4. Siapa kritikus sastra kita? Bagaimana penyair dianggap menjadi penyair tanpa ada meja penghakiman dari seorang keritikus? Setelah H.B Jassin tidak ada lagi yang menuruskan kerja kritiknya terhadap karya sastra yang terus ada dan berkembang sampai sekarang. Karya sastra tumbuh dan berkembang namun tak "seorang pun" yang mengulas dan memosisikan karya tersebut pada tempat yang selayaknya. Jika pun ada, siapa, bagaimana, mana karyanya? Atau jangan-jangan mainku kurang jauh, ngopiku kurang malam, bacaanku belum jauh, hingga tidak tahu kritikus sastra yang sekarang. Jika begitu adanya, ya maaf ki sanak! Tetapi, anggap saja bahwa tidak ada kritikus sastra, maka saya curiga, jangan-jangan karna absennya kritikus, sastra berjalan di pinggir rel saja.
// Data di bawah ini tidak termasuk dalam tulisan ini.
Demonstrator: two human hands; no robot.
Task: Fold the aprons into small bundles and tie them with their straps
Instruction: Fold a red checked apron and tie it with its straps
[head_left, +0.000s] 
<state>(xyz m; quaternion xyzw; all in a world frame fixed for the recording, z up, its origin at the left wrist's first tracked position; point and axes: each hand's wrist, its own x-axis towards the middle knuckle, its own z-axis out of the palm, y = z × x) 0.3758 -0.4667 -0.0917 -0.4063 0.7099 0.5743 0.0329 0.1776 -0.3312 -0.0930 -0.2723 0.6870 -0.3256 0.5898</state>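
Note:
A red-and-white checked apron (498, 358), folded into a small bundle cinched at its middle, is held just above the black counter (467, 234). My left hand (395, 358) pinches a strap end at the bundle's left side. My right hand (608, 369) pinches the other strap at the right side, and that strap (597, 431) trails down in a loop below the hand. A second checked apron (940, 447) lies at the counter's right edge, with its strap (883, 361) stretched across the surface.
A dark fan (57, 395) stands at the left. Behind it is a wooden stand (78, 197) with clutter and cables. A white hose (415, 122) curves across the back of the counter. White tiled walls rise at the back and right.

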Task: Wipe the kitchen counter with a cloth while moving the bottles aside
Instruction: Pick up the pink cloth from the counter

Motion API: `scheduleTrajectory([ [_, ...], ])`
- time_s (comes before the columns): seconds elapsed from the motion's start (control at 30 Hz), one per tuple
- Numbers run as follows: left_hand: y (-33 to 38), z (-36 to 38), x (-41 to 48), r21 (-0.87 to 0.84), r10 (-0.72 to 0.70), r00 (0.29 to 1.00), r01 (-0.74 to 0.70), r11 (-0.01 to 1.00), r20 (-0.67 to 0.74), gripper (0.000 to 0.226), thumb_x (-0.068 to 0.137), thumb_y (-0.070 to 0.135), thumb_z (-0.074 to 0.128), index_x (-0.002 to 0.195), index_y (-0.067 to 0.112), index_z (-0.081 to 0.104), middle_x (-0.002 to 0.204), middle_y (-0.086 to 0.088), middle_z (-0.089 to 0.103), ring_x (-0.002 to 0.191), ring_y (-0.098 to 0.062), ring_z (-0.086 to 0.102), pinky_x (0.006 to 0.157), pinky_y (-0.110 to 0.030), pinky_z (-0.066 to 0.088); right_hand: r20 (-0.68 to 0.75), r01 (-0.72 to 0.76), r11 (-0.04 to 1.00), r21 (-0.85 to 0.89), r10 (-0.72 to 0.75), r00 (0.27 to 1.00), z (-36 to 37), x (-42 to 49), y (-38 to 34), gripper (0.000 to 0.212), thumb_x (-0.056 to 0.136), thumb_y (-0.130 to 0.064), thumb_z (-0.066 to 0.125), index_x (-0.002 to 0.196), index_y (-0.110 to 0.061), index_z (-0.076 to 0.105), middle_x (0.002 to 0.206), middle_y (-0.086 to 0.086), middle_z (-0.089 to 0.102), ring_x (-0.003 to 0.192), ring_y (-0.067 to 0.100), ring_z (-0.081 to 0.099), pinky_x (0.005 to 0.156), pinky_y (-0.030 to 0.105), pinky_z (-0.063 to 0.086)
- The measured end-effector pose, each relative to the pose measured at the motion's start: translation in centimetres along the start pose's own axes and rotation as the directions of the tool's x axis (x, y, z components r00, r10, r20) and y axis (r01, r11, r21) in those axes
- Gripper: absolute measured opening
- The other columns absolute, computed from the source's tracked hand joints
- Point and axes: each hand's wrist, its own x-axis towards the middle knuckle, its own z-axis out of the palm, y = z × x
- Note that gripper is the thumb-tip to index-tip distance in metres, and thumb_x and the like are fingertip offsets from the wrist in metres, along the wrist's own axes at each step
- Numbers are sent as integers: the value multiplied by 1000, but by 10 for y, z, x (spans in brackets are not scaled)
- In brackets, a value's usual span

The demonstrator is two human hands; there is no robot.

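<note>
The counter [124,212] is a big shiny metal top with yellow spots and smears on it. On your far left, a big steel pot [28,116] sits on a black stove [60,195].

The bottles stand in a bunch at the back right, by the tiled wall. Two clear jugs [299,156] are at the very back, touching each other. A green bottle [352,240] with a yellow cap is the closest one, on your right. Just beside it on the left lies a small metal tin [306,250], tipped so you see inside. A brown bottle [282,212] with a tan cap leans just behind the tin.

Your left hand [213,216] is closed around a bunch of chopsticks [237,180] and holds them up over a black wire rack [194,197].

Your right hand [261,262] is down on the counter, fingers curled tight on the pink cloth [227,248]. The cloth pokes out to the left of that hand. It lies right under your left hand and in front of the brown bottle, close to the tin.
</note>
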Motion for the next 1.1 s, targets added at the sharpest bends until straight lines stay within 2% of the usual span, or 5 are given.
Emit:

Akhirnya sastra hanya untuk sastra; penyair hanya dengan penyair; dan hal itulah yang terjadi kini. Tentu akan terus terjadi. 

Sejatinya banyak permasalahan yang belum dirumuskan. Bisa jadi jika pembaca karya sastra yang lain, selain saya, urun rembuk menambahkan banyak permasalahan dalam kesusastraan Indonesia. Tentu lebih dari empat permasalahan di atas, jika diurun, lebih dari dan terus lebih dari jika semuanya bersuara. 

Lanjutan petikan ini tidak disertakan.